"Integrating Substance Abuse Treatment
and Criminal Justice Supervision."

Confidentiality Guidelines for Integrated Approaches

Many clinicians misunderstand their ethical and legal obligations with regard to confidentiality for criminal justice clients.

Federal law and most State laws expressly permit substance abuse treatment programs to disclose information about clients to criminal justice officials who have made program participation a condition of the disposition of a criminal proceeding, probation, parole, or conditional release from prison or jail (e.g., Marlowe, 2001). Disclosure must be limited to those individuals who need the information to meet their duty to monitor the client's progress. Notably, Federal law prohibits the use of such information to investigate or prosecute any new charge against the client. The information can be used only to monitor the client's progress during the immediate treatment episode.

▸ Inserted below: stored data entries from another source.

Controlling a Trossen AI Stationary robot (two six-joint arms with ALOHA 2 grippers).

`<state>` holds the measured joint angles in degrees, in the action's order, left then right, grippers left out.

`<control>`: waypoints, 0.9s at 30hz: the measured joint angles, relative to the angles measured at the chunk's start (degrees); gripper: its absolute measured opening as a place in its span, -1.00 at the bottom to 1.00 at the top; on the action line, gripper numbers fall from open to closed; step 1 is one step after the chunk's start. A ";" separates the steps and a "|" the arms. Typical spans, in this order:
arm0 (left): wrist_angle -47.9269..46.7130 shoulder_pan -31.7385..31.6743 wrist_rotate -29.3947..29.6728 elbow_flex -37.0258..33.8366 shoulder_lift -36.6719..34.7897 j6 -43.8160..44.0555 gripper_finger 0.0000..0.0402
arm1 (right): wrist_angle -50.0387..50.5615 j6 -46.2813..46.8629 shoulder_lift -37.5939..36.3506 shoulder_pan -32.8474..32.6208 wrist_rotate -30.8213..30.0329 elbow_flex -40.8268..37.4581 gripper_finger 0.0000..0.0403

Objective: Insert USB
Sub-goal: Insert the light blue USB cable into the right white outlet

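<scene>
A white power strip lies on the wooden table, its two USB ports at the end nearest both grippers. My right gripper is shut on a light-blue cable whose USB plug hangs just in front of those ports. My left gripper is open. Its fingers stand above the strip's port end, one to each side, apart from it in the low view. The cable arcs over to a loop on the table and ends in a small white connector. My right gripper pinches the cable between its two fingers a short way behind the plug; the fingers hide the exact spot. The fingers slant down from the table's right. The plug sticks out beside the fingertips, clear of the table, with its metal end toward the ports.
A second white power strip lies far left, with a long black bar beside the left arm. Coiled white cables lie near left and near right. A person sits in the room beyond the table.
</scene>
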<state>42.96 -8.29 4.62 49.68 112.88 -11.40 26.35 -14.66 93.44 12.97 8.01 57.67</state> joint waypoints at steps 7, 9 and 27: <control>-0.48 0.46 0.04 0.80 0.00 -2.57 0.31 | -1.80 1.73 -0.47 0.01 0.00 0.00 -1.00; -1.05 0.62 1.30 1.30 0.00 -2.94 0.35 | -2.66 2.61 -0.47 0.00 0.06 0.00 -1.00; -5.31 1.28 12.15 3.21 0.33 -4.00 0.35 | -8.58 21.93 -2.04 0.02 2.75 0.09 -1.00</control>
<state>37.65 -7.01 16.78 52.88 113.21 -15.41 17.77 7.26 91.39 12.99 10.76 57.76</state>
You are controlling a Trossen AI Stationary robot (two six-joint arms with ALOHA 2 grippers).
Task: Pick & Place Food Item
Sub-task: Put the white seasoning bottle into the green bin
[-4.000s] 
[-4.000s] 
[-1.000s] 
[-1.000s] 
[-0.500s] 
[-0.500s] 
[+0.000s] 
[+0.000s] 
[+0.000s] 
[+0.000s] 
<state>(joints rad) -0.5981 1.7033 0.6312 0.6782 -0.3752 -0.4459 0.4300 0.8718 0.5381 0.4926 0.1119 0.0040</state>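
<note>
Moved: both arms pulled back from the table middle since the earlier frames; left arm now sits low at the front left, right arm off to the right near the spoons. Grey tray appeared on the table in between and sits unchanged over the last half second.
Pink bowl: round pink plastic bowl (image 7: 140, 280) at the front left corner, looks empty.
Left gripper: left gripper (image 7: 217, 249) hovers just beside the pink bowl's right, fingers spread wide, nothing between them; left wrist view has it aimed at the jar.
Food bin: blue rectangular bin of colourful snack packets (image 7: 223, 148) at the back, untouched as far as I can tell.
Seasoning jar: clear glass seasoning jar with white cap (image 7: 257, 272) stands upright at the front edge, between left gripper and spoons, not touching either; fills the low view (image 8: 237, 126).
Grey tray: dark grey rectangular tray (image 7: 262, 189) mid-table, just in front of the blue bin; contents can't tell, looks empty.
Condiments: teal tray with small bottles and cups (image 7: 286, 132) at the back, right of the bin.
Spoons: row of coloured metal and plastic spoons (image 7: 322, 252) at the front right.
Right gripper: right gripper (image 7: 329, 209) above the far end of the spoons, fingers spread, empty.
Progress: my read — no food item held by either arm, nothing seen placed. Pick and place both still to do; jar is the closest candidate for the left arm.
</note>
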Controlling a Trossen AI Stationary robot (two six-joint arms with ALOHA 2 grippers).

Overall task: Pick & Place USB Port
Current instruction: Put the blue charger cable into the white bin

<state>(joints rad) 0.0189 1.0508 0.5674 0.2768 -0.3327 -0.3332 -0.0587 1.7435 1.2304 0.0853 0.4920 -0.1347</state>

The Health Insurance Portability and Accountability Act (HIPAA) does not add substantive restrictions on the sharing of health-related information in this context. Rather, HIPAA requires treatment providers to clearly inform clients about how their personal health information will be used and to give them an opportunity to object to such uses. It is clearly permissible under HIPAA for criminal justice professionals to share information with treatment agencies for purposes of facilitating clients' treatment, payment for treatment, or other healthcare operations.

Conversely, clinicians may ordinarily share treatment information with criminal justice professionals so long as they provide clients with appropriate notice of their agency's privacy practices and the limitations on confidentiality, and they obtain specific authorizations from the client to disclose the information in that manner.